• [WHAT YOU ARE ASKED TO DO]
Go through the data and copy each line where the string "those" appears.
*** Begin section ***
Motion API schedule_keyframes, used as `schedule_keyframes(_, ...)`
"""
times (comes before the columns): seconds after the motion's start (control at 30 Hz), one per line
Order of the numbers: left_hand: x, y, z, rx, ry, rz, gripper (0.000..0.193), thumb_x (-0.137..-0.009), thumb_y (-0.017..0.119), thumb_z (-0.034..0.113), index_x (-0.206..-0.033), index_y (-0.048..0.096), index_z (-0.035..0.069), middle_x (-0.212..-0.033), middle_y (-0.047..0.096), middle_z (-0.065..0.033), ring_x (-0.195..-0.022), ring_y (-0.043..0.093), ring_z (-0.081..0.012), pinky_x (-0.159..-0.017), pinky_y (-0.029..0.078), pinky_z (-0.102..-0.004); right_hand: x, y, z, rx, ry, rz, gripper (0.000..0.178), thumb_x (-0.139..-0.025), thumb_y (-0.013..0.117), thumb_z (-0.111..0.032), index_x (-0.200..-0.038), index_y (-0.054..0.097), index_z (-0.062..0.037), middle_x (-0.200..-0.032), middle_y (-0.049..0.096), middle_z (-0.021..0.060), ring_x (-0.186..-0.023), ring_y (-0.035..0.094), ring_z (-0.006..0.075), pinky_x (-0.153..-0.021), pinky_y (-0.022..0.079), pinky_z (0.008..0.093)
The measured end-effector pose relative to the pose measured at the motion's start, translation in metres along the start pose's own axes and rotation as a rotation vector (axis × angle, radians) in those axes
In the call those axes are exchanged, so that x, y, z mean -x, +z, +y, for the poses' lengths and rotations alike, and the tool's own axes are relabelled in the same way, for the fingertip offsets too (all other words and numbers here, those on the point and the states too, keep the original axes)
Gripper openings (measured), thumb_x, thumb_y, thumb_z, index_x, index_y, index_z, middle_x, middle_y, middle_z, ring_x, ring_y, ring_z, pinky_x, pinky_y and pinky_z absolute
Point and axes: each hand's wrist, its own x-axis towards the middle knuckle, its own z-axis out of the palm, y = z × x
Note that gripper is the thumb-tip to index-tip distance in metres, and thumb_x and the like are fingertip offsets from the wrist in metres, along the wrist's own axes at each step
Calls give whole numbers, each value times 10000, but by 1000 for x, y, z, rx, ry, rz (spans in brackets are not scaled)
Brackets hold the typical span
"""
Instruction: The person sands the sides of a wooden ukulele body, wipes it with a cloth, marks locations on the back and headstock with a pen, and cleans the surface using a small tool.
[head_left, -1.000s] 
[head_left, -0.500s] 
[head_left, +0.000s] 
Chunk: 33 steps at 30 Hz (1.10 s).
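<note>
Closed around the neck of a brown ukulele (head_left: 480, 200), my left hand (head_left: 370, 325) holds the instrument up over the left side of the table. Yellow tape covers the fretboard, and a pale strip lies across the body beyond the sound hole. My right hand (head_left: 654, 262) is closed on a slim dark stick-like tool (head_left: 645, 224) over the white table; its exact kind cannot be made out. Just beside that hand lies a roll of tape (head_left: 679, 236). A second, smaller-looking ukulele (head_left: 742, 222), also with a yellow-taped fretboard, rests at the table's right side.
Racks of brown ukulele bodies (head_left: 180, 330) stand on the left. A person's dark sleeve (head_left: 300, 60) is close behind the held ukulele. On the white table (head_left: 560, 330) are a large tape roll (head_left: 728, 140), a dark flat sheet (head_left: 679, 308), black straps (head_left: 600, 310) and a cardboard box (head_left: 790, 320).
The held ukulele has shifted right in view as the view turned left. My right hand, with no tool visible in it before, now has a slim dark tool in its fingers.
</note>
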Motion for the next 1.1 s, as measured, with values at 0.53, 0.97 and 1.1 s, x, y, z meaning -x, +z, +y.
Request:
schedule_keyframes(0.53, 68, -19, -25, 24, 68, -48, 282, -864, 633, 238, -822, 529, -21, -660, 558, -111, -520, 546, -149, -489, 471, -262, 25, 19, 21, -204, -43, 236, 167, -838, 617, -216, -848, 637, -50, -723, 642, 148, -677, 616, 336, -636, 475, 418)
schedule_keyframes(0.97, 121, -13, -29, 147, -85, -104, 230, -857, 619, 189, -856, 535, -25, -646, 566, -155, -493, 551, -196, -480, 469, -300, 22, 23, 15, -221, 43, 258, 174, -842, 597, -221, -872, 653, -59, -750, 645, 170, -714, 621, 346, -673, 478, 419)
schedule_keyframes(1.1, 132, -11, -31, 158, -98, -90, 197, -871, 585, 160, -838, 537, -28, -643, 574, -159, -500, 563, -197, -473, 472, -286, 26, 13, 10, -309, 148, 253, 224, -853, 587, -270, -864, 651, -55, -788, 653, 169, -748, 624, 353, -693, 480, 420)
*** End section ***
• [ANSWER]
The measured end-effector pose relative to the pose measured at the motion's start, translation in metres along the start pose's own axes and rotation as a rotation vector (axis × angle, radians) in those axes
In the call those axes are exchanged, so that x, y, z mean -x, +z, +y, for the poses' lengths and rotations alike, and the tool's own axes are relabelled in the same way, for the fingertip offsets too (all other words and numbers here, those on the point and the states too, keep the original axes)

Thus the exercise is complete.